Having turned their sails toward Cyzicus, which they besieged unsuccessfully, they suffered near Byzantium an initial defeat by the rushing Roman army, but the barbarians' incursion continued until they skirted the Hellespont and reached Mount Athos. Having rebuilt some of their ships destroyed by the previous storm, they divided into at least three columns:
1. one first headed west, unsuccessfully besieging Cyzicus, then sacking the islands of Imbros and Lemnos, occupying the future city of Chrysopolis (across from Byzantium), continuing as far as under the walls of Cassandreia and then Thessalonica, and bringing devastation to the hinterland of the province of Macedonia as well.
2. a second army, arriving near the mouth of the Nestos, attempted to move up it northward, but was intercepted by the Roman armies and suffered a bitter defeat at the hands of Gallienus, who had rushed to the occasion. The story goes that Gallienus managed to beat back the hordes of barbarians, which included the Goths, killing a large number of them (spring of 268).
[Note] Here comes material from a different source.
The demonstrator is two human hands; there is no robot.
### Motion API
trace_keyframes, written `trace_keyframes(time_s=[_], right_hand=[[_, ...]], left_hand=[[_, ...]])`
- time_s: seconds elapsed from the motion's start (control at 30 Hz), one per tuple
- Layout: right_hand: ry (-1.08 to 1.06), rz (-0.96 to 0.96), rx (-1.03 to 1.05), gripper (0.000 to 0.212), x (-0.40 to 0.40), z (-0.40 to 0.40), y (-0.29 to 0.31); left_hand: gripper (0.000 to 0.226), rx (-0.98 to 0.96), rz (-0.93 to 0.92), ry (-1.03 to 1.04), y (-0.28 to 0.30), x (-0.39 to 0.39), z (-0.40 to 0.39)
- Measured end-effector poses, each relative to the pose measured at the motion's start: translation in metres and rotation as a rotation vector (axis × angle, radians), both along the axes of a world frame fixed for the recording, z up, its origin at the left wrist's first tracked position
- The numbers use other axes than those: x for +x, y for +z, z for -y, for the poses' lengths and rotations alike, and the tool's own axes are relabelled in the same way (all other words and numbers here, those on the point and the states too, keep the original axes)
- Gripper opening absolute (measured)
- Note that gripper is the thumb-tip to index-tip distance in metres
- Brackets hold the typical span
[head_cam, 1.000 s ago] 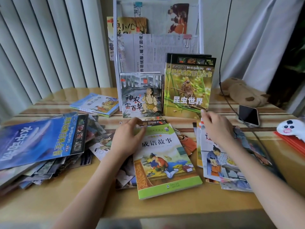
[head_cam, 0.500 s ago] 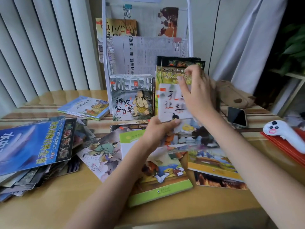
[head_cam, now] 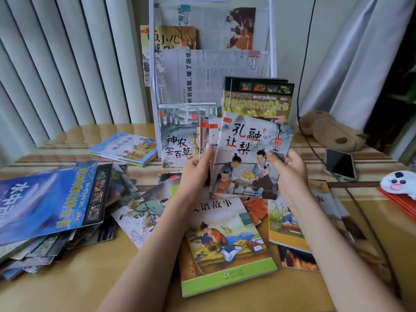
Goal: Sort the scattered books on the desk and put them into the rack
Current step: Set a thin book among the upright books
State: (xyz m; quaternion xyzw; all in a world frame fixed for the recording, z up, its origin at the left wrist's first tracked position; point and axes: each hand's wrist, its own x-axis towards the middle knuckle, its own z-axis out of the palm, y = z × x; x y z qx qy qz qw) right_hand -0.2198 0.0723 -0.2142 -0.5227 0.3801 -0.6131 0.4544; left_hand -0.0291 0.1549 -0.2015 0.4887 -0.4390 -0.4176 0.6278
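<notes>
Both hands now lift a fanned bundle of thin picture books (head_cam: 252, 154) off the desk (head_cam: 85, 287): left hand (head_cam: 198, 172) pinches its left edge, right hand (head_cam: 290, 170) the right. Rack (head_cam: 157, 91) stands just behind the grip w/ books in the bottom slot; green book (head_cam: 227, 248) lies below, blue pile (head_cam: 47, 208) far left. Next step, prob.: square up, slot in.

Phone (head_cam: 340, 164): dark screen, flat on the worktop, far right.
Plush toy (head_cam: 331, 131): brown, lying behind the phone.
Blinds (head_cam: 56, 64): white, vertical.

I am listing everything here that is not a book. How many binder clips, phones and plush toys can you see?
Metal binder clips: 2, one teal, one pink
Black smartphone: 1
Plush toys: 2, one brown, one white
Total: 5
</notes>
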Motion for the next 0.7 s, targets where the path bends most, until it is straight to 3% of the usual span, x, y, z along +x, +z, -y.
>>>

Following these events he offered the leader of the Heruli, Naulobatus, the "ornamenta consularia," after his people (identifiable with the "Scythians" of the Historia Augusta), having formed a convoy of chariots, had attempted to flee through Mount Gessace (the present Rhodope Mountains). Soon afterwards Gallienus was forced to return to Italy to besiege the usurper Aureolus in Milan, who had attempted to usurp his throne.
3. a third one headed south along the coasts of Asia Minor, Thessaly and Achaia, where the barbarians succeeded in sacking Sparta, Argos, Corinth and Thebes. The historian Dexippus relates in his Chronicle that he himself succeeded in the feat of repelling an initial attack on the city walls of Athens.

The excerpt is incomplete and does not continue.